→ **TO DO**: Quote every line of the data below as it stands, omitting pictures.
RAW DATA: Begin
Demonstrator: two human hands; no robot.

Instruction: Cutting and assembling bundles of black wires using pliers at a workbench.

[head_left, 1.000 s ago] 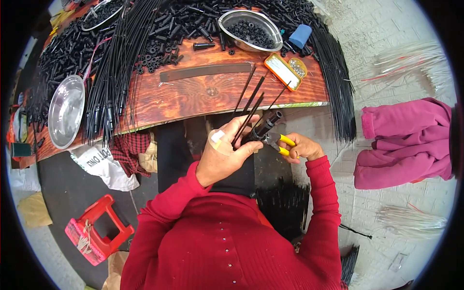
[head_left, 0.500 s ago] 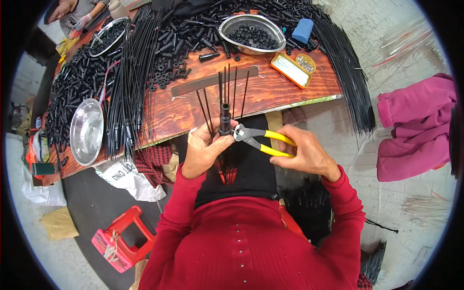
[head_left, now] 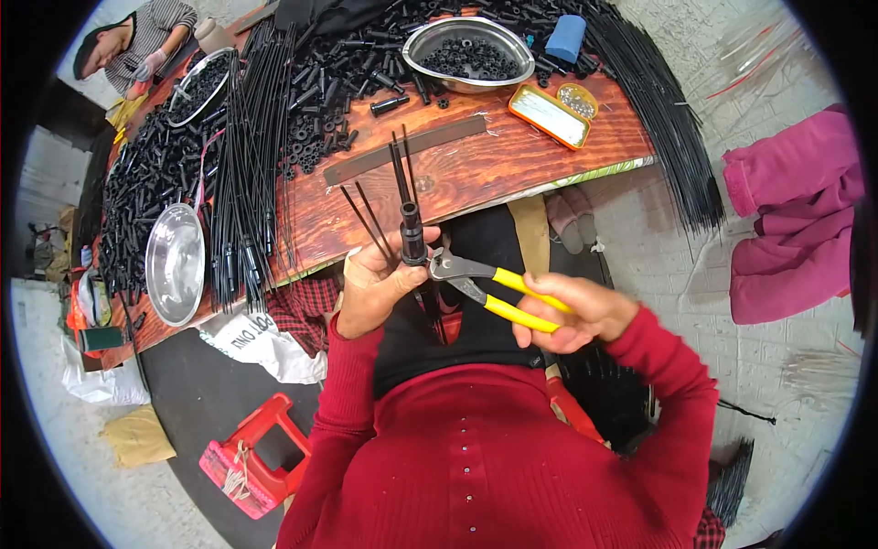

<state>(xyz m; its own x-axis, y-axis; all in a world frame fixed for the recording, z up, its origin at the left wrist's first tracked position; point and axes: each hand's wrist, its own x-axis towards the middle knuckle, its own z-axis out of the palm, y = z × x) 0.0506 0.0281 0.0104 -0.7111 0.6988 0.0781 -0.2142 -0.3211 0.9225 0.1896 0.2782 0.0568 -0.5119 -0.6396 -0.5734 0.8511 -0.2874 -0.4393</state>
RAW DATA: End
→ **YOUR RESPONSE**:
Demonstrator: two human hands; no robot.

Instruction: Cutting and assembling bundles of black wires using pliers at a workbench.

[head_left, 1.000 s ago] 
[head_left, 0.500 s ago] 
[head_left, now] 

<state>(xyz m; its own x-axis, y-axis; all in a world frame fixed for the recording, z up, its origin at the left wrist's first tracked position; point and axes: each hand's wrist, its own x-axis towards the middle knuckle, its own z-axis out of the palm, y = z × x) 0.0506 0.0281 0.0104 -0.7111 0.6988 0.0781 -0.2142 -0.3211 0.9225 0.1896 0.2782 0.0568 -0.5119 -0.6396 -0.5734 0.8511 -0.2874 -0.4393</state>

Nothing else is part of this exercise.